*WORK TO COMPLETE*. Print the line containing "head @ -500" and each line after it through the end of the material below, exactly as it appears, but skip the pictures.

*DATA*.
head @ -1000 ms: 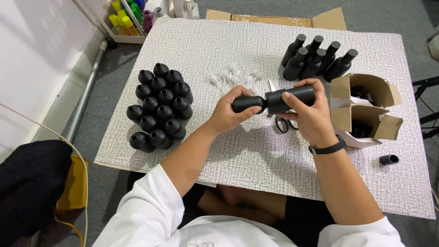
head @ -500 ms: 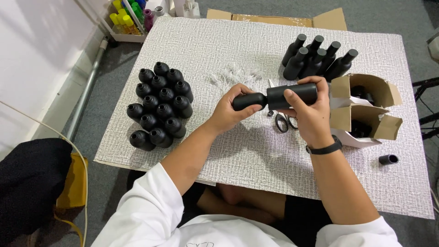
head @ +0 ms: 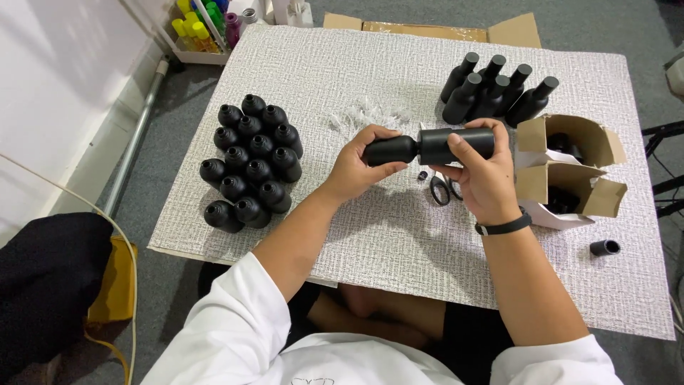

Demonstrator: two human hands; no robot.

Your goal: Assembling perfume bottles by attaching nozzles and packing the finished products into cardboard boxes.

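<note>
Above the white textured mat I hold a matte black bottle sideways in my left hand. My right hand grips the long black cap fitted on the bottle's neck end. A dark band sits on my right wrist. Black scissors lie on the mat just under my hands.
A cluster of several uncapped black bottles stands at the left. Several capped bottles stand at the back right. Two open cardboard boxes sit at the right, with a loose black cap near the front right. Small clear plastic bits are scattered mid-mat.
Both hands stay together on the bottle and cap; they have shifted only slightly, with a small turn of the cap.
</note>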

*OUTPUT OF THE TASK*.
head @ -500 ms: 
head @ +0 ms: 

Demonstrator: two human hands; no robot.

Your goal: Assembling perfume bottles by attaching nozzles and packing the finished products into cardboard boxes.

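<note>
Above the white textured mat I hold a matte black bottle sideways in my left hand. My right hand grips the long black cap fitted on the bottle's neck end. A dark band sits on my right wrist. Black scissors lie on the mat just under my hands.
A cluster of several uncapped black bottles stands at the left. Several capped bottles stand at the back right. Two open cardboard boxes sit at the right, with a loose black cap near the front right. Small clear plastic bits are scattered mid-mat.
Both hands stay together on the bottle and cap; they have shifted only slightly, with a small turn of the cap.
</note>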

The work on this exercise is finished.